If any of these steps are disrupted, it affects how you experience empathy.

Here are some examples from the model for Affective Empathy, just to illustrate potential uses for such a model:

  • If Step 1 fails, you may not even notice that something is happening to the person in front of you (ex: in many cases of autism).
  • If step 2 fails, watching a human being feels more or less the same as watching an object (ex: in severe autism).
  • If step 3 fails, you may feel something but not know what you’re feeling (ex: in alexithymia).
  • If step 4 fails, you may confuse their feelings for your own feelings (ex: in many empaths).
  • If step 5 fails, detecting the other person’s feelings does not translate into your own experience of sadness (ex: in psychopathy)

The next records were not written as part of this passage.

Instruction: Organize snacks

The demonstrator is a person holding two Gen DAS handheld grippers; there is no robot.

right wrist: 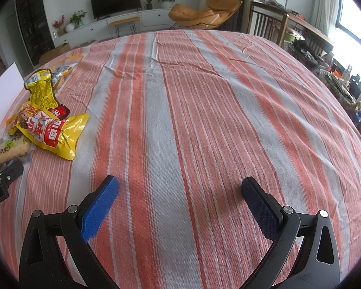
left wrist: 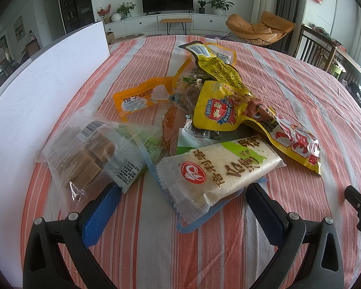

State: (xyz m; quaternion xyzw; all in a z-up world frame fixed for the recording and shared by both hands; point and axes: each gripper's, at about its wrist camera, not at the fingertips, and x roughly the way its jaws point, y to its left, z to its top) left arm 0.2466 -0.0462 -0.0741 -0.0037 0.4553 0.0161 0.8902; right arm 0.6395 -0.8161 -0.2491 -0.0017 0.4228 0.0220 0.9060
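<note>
Striped orange-and-grey tablecloth (left wrist: 300,77) covers the table; a white flat board (left wrist: 36,91) stands along its left edge. Left to right in the left wrist view: clear plastic pack of brown cake cubes (left wrist: 89,154), orange-and-clear pouch (left wrist: 142,96) behind it, white-and-green rice cracker bar wrapper (left wrist: 219,168), then yellow foil packets, one with a red label (left wrist: 296,144), heaped toward the table's middle. A pale blue strip (left wrist: 195,221), thin and flat, pokes out under the cracker bar; what it is I cannot tell. Left gripper (left wrist: 180,192) has blue-padded fingers spread wide, the cracker bar's near end lying just between and ahead of the tips, not pinched. Right gripper (right wrist: 180,185) is likewise spread, over bare cloth, well apart from the pile, which sits toward the table's left edge in its view. Risks, as I judge them: closing on the cracker bar may also catch the blue strip or the cake pack's corner touching the left finger, dragging neighbours along; the slick overlapping foil could slide and scatter; a hard squeeze could crush the crackers.
</note>
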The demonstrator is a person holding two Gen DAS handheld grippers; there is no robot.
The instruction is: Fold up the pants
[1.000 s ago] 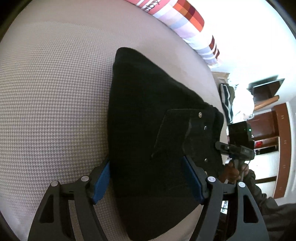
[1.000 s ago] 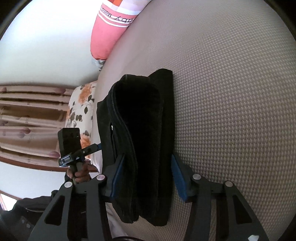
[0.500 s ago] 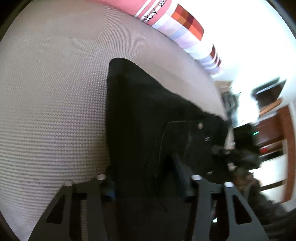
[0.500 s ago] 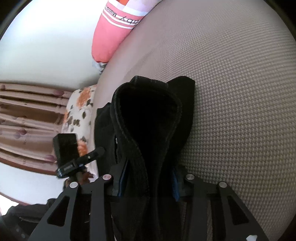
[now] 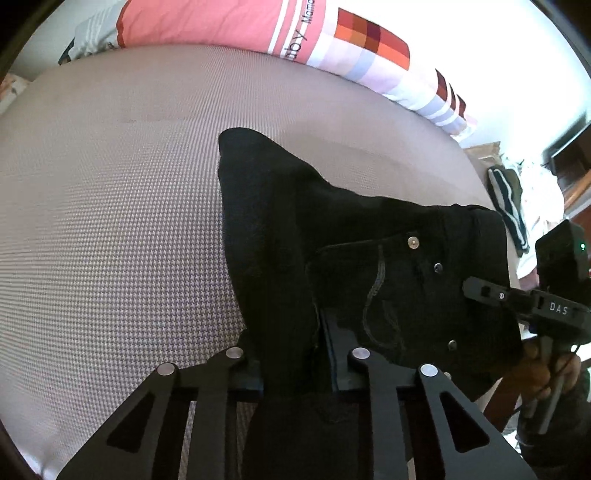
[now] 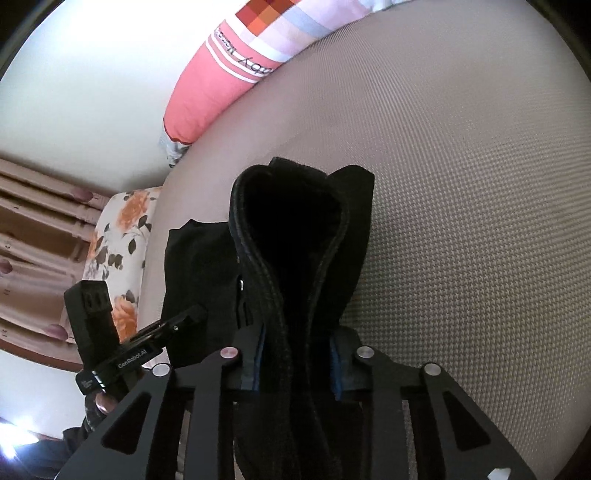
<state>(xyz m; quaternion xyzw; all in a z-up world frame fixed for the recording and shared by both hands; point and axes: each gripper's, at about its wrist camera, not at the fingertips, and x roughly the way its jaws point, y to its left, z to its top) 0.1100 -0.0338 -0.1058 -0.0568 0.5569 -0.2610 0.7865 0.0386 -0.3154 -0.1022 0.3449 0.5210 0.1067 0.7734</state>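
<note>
Black folded pants [image 5: 332, 236] lie on a beige woven bed cover [image 5: 110, 229], with the near edge lifted. My left gripper [image 5: 295, 365] is closing, and its pads pinch a bunched fold of the pants near a back pocket with rivets. In the right wrist view the same black pants [image 6: 295, 236] rise as a looped, hollow fold. My right gripper [image 6: 295, 365] is closing too, with its blue pads pressed on that thick fold. Each view shows the other gripper beside the pants, held by a hand: the right gripper [image 5: 532, 302] and the left gripper [image 6: 147, 343].
A long pink pillow with checked and striped ends [image 5: 258, 29] lies along the far edge of the bed. A floral cushion [image 6: 118, 236] and curtains sit at the left in the right wrist view. Wooden furniture and hanging clothes [image 5: 509, 206] stand past the bed's right edge.
Both grippers' jaws have narrowed onto the pants, from standing wide around them to pinching the cloth. Both hands rose and tilted, lifting the near edge so the fabric bunches into a raised fold.
</note>
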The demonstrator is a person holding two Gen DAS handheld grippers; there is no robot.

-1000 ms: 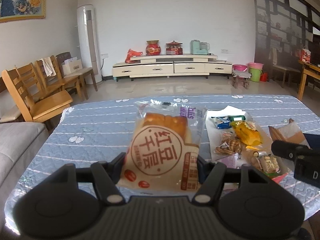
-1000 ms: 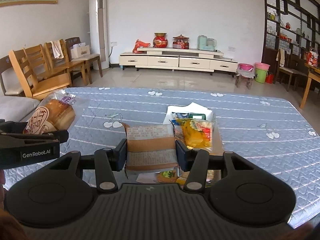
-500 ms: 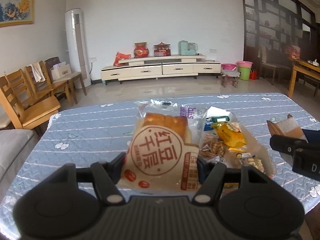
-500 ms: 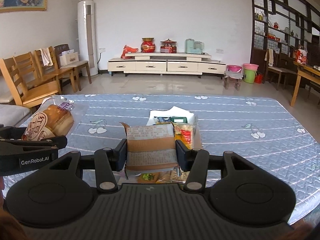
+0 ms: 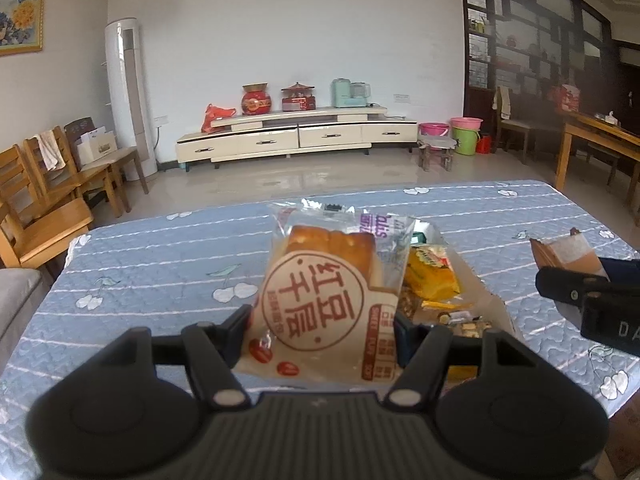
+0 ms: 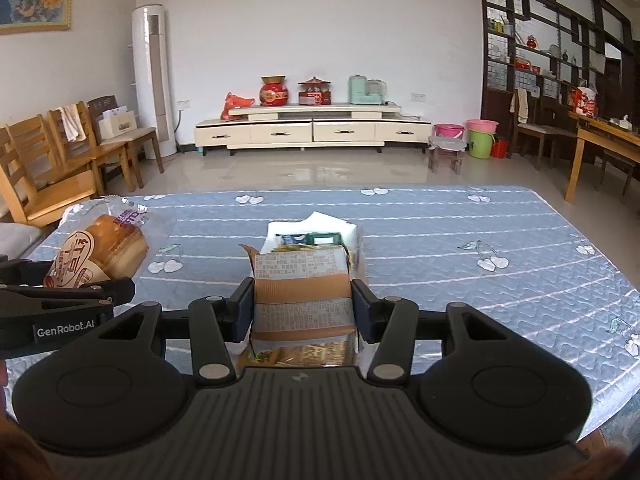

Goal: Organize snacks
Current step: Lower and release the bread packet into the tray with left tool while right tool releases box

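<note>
Gripping a clear-wrapped bread packet (image 5: 328,304), the left claw (image 5: 322,332) matches the right claw (image 6: 303,312), clamping a brown-banded packet (image 6: 303,292).

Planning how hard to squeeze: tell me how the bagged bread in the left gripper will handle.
The bread bag is probably soft and crushable: a puffy loaf shows through the clear top. Its glossy film may slip between the left gripper pads. It likely weighs little, standing upright in a low pinch.

White wall (image 5: 280,20) at twelve o'clock, cream TV cabinet (image 5: 296,138) beneath. Glossy tiled floor (image 5: 300,180) catching daylight. Wooden chairs (image 5: 48,184) at nine, dark shelving (image 5: 532,52) at two.
</note>
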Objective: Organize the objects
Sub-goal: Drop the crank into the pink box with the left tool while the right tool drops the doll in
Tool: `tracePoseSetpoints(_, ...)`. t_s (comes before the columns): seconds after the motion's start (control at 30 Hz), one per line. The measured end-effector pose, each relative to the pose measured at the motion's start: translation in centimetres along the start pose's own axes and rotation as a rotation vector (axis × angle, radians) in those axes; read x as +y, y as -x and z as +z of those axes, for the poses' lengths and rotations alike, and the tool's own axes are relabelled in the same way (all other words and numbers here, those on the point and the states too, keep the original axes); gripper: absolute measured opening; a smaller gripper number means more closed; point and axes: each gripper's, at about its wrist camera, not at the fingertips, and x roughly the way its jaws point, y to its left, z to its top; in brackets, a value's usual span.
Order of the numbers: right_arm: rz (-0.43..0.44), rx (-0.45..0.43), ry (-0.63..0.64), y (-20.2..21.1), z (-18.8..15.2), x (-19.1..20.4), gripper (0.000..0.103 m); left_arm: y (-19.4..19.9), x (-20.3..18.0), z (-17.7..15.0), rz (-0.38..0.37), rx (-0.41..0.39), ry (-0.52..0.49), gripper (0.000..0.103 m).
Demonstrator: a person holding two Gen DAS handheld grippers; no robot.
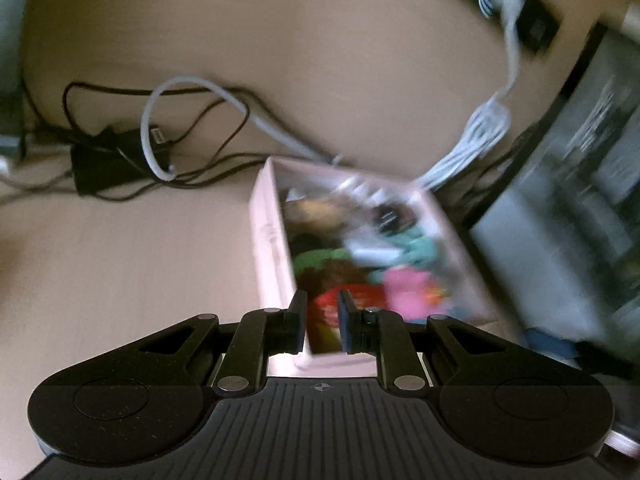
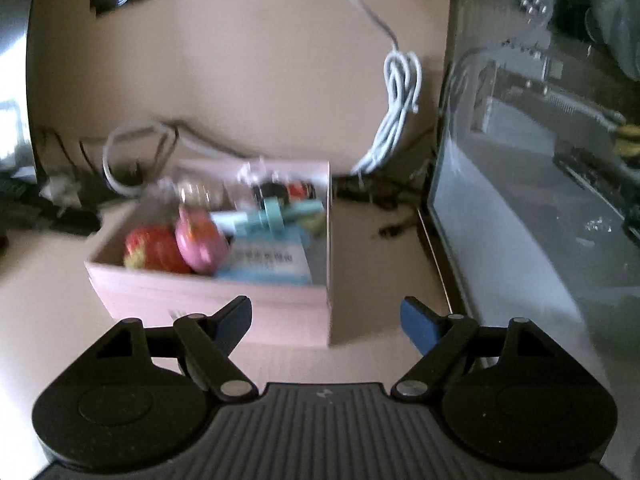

We can predict what kind of activities or techniques may help you improve your empathy based on which step or steps your difficulties may be coming from.

This approach of using cognitive models to predict potential causes of your symptoms and difficulties is still in its early stages, but I love its ability to make specific and testable predictions – without which, are we really doing science?.